Basics of Generative Modeling#

In generative tasks, it is necessary to inject some form of stochasticity into the generation process. In this regard, two general approaches can be distinguished: Autoregressive generation of discrete sequences and Non-Autoregressive (or parallel/latent variable) generation of continuous-valued data. In this section, we will have a brief look into the two paradigms and give some examples of how they are modeled.

Autoregressive Generation#

_images/generation_autoregressive.png

Figure 1: Schematic illustration of autoregressive generation. A sample \( \mathbf{x}_{t+1} \) is generated sequentially based on the conditional distribution \( p(\mathbf{x}_{t+1} | \mathbf{x}_{\leq t}) \), using all prior samples from the model.

For discrete sequences, models such as Recurrent Neural Networks (RNNs) [Elm90], Causal Convolutional Networks [vdODZ+16], and Transformers [VSP+17] are typically trained with cross-entropy loss to output a probability distribution over discrete random variables in a deterministic manner. The stochasticity is then “injected” by sampling from that distribution.

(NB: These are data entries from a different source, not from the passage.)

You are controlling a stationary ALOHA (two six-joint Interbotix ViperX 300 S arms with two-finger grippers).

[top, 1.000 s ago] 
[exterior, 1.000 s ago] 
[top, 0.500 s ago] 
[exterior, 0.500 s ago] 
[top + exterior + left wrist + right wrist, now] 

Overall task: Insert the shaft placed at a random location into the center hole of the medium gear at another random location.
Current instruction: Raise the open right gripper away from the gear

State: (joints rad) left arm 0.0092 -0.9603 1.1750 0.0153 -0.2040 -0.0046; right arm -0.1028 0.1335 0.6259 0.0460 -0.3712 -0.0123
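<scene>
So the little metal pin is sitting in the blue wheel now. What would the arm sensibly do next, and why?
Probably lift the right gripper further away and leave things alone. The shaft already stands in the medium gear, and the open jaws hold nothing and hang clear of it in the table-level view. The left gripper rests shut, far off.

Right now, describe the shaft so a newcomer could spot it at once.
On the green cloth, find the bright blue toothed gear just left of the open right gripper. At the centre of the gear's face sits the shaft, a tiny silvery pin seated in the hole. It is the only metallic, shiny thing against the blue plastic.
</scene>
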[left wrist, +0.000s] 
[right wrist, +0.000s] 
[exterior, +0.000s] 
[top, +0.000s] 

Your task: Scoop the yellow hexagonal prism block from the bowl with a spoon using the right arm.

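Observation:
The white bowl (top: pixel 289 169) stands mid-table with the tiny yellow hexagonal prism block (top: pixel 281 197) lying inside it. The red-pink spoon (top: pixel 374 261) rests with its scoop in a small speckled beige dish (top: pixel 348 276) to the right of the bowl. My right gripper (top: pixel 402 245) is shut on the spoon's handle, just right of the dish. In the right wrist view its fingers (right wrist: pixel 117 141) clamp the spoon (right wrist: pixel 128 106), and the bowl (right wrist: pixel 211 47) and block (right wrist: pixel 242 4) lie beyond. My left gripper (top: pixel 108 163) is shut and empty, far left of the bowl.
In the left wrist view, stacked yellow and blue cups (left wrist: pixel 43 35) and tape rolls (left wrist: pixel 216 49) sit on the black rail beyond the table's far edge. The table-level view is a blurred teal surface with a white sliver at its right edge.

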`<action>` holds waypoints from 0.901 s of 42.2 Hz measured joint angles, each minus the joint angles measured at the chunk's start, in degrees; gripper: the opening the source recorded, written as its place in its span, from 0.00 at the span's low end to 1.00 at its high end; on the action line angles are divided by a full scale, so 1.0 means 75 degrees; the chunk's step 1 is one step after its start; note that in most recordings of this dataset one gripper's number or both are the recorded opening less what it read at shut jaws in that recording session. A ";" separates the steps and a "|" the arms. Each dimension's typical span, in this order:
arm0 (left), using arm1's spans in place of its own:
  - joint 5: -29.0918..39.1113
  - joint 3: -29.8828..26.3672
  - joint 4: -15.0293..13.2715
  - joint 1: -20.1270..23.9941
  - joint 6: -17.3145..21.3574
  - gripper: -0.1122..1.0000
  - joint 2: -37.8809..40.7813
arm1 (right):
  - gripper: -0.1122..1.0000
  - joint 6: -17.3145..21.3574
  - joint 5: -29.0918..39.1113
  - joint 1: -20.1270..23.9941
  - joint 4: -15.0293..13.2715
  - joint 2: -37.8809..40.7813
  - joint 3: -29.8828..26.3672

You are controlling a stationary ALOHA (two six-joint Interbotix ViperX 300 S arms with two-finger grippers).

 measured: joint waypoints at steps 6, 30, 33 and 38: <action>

At each time step \(t\), the model outputs a probability distribution \(p(\mathbf{x}_t \mid \mathbf{x}_{<t})\) over the vocabulary \(V\), conditioned on the previous tokens \(x_{<t}\). The cross-entropy loss used during training can be expressed as:

\[ \mathcal{L}_{\text{CE}} = -\sum_{t} \log p(\mathbf{x}_t^* \mid \mathbf{x}_{<t}) \]

where \(\mathbf{x}_t^*\) is the true token at time \(t\).

Note: In this case, we can primarily deal with one-hot encoded sequences, selecting one token per time step, as we don’t have a simple way to sample N-hot vectors (where \(N > 1\) tokens are selected simultaneously) from the model’s output distribution. Sampling multiple tokens at once would require modeling the joint probability of combinations of tokens, which significantly increases complexity and is not commonly addressed in standard sequence generation models.

Non-Autoregressive/Parallel/Latent Variable Generation#

_images/generation_parallel.png

Figure 2: Schematic illustration of latent variable generation. A sample \( \mathbf{x} \) is generated by transforming \( \mathbf{z} \sim p_z(\mathbf{z}) \) through \( g_\theta \) to match the target distribution \( p(\mathbf{x}) \).

For generating continuous-valued data, the stochasticity usually comes from some form of noise injection into the neural network. Mathematically, this is typically defined as transforming a simple (usually Gaussian) distribution into the data distribution. In the following, a brief (architecture-agnostic) introduction in the most common training paradigms is given.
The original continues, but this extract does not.